3.De bepalingen van hoofdstuk III zijn slechts van toepassing op partners die na de datum waarop deze verordening van toepassing wordt hun partnerschap registreren of het op de vermogensrechtelijke gevolgen van hun geregistreerd partnerschap toepasselijke recht bepalen.

Artikel 70
Inwerkingtreding

Deze verordening treedt in werking op de twintigste dag na die van de bekendmaking ervan in het Publicatieblad van de Europese Unie.

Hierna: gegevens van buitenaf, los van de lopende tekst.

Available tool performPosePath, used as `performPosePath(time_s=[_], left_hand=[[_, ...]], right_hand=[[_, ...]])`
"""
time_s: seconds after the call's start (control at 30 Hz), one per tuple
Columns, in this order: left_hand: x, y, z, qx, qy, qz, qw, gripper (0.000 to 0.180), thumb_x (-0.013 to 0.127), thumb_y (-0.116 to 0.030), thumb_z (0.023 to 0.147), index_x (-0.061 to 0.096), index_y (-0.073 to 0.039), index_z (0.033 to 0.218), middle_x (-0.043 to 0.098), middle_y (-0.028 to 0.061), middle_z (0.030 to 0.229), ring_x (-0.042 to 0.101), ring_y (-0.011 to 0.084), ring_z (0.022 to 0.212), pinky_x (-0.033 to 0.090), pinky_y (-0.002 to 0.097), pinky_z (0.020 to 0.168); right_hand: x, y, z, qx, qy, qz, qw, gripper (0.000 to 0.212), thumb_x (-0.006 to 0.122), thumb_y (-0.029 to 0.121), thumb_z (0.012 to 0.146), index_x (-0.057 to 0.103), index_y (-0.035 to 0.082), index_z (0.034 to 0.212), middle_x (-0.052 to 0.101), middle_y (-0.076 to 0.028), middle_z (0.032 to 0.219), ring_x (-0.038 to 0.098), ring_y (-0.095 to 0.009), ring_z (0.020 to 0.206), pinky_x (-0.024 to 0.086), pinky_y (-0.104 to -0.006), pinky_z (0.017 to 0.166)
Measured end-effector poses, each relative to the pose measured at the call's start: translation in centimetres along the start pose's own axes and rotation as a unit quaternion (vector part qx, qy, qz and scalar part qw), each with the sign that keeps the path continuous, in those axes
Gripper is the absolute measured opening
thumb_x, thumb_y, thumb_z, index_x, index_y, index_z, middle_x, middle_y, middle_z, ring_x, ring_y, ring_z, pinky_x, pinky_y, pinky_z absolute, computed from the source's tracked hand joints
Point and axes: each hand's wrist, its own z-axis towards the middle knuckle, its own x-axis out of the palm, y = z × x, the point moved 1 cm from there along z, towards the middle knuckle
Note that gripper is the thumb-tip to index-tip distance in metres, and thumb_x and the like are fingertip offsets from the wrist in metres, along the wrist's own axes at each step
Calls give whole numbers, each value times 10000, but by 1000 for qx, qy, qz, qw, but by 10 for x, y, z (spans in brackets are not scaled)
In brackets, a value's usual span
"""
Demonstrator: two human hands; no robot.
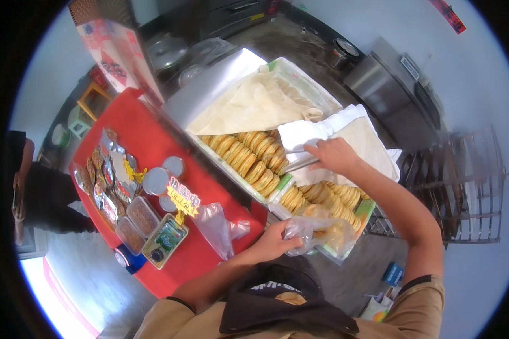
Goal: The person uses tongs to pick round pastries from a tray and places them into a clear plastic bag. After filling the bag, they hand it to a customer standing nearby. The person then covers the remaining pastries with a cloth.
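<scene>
My right hand [335, 156] grips a pair of metal tongs [303, 163]. Their tips reach over rows of round, flat, golden cakes [240, 158] standing on edge in a white-and-green box. My left hand [276, 242] is closed on the mouth of a see-through plastic bag [306, 230], held at the front of a second box [367, 214] of the same cakes. Pale round shapes, apparently cakes, show through the bag. A beige cloth [254, 104] covers the back of the first box. Under my right forearm, a white cloth [322, 129] partly hides the cakes.
Left of the boxes, a red-covered table [124, 116] bears packaged snacks [110, 169], lidded tubs [155, 181] and loose plastic bags [216, 227]. A steel cabinet [382, 85] and wire rack [464, 186] stand right. Another person [45, 186] stands far left.
</scene>
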Motion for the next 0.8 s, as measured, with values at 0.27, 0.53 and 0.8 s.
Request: performPosePath(time_s=[0.27,0.53,0.8], left_hand=[[5,-3,-7,-9,-10,7,1000,387,721,-96,972,614,8,1329,663,-4,1131,594,69,1017,512,278,920],[5,-10,-3,-18,-39,-20,999,372,705,-92,976,622,2,1326,674,5,1140,611,76,1033,515,287,933],[3,-6,-3,-7,-79,-19,997,314,703,-118,985,653,-1,1273,710,1,1028,642,78,937,529,281,870]], right_hand=[[-6,-29,52,-78,-2,-146,986,704,737,591,831,599,218,1412,675,-114,976,695,-292,868,533,-418,777],[-16,-18,71,-146,-8,-221,964,641,711,642,844,649,223,1324,697,-57,896,715,-234,841,517,-358,727],[-32,1,94,-150,89,-240,955,650,714,642,840,639,221,1330,699,-45,851,701,-224,853,488,-363,743]])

Deze verordening is van toepassing vanaf … 31 , met uitzondering van de artikelen 63 en 64, die van toepassing zijn vanaf … 32 , en de artikelen 65, 66 en 67, die van toepassing zijn vanaf …. 33  

Deze verordening is verbindend in al haar onderdelen en is rechtstreeks toepasselijk in elke lidstaat overeenkomstig de Verdragen.

Gedaan te Brussel,

Voor de Raad

De voorzitter

(1) PB L 12 van 15.1.2001, blz. 1.
(2) PB L 53 van 3.3.2005, blz. 1.
(3) COM(2010) 603.
(4) COM(2011) 126.
(5) COM(2011) 127.
(6) Overeenkomstig de artikelen 1 en 2 van het aan de Verdragen gehechte Protocol betreffende de positie van Denemarken, nam Denemarken niet deel aan de aanneming van de voorgestelde verordening, die derhalve niet bindend was voor noch van toepassing was op Denemarken. Overeenkomstig de artikelen 1 en 2 van het aan de Verdragen gehechte Protocol betreffende de positie van het Verenigd Koninkrijk en Ierland, gaven het Verenigd Koninkrijk en Ierland niet de wens te kennen aan de aanneming en toepassing van de voorgestelde verordening deel te nemen.
(7) A7-0253/2013.
(8) Zweden, België, Griekenland, Kroatië, Slovenië, Spanje, Frankrijk, Portugal, Italië, Malta, Luxemburg, Duitsland, Tsjechië, Nederland, Oostenrijk, Bulgarije en Finland.
(9) Studie over de huwelijksvermogensstelsels van gehuwde paren en over het vermogen van ongehuwde paren in het internationaal privaatrecht en in het nationale recht van de lidstaten van de Unie, Consortium Asser-UCL. Zie: http://europa.eu.int/comm/justice_home/doc_centre/civil/studies/doc_civil_studies_en.htm
(10) COM(2006) 400.
(11) Mededeling van de Commissie - COM(2010) 573 van 19 oktober 2010.
(12) Verordening (EG) nr. 4/2009, PB L 7 van 10.1.2009, blz. 1.
(13) Verordening (EU) nr. 650/2012, PB L 201 van 27.7.2012, blz. 107.
(14) PB C […] van […], blz. […].
(15) PB C […] van […], blz. […].
(16) PB C 12 van 15.1.2001, blz. 1.
(17) PB C 53 van 3.3.2005, blz. 1.
(18) COM(2006) 400.
(19) PB L 115 van 4.5.2010, blz. 1.
(20) COM(2010) 603.
(21) COM(2011) 126.
(22) COM(2011) 127.
(23) PB L 7 van 10.1.2009, blz. 1.
(24) PB L 201 van 27.7.2012, blz. 107.
(25) PB L 174 van 27.6.2001, blz. 25.
(26) PB L 124 van 8.6.1971, blz. 1.
(27) PB L 55 van 28.2.2011, blz. 13.
(28) Een soortgelijke formulering ("kan worden erkend") is terug te vinden in de herschikte Brussel I-Verordening, artikel 33, lid 1, onder a), en lid 3, artikel 34, lid 1, onder b) en overweging 23.
(29) PB L 324 van 10.12.2007, blz. 79.
(30) * PB: gelieve de datum in te voegen: negen maanden vóór de datum waarop de verordening van toepassing wordt.
(31) Twee en een half jaar na de inwerkingtreding.
(32) Negen maanden vóór de datum waarop de verordening van toepassing wordt.
(33) De dag na de inwerkingtreding van de verordening.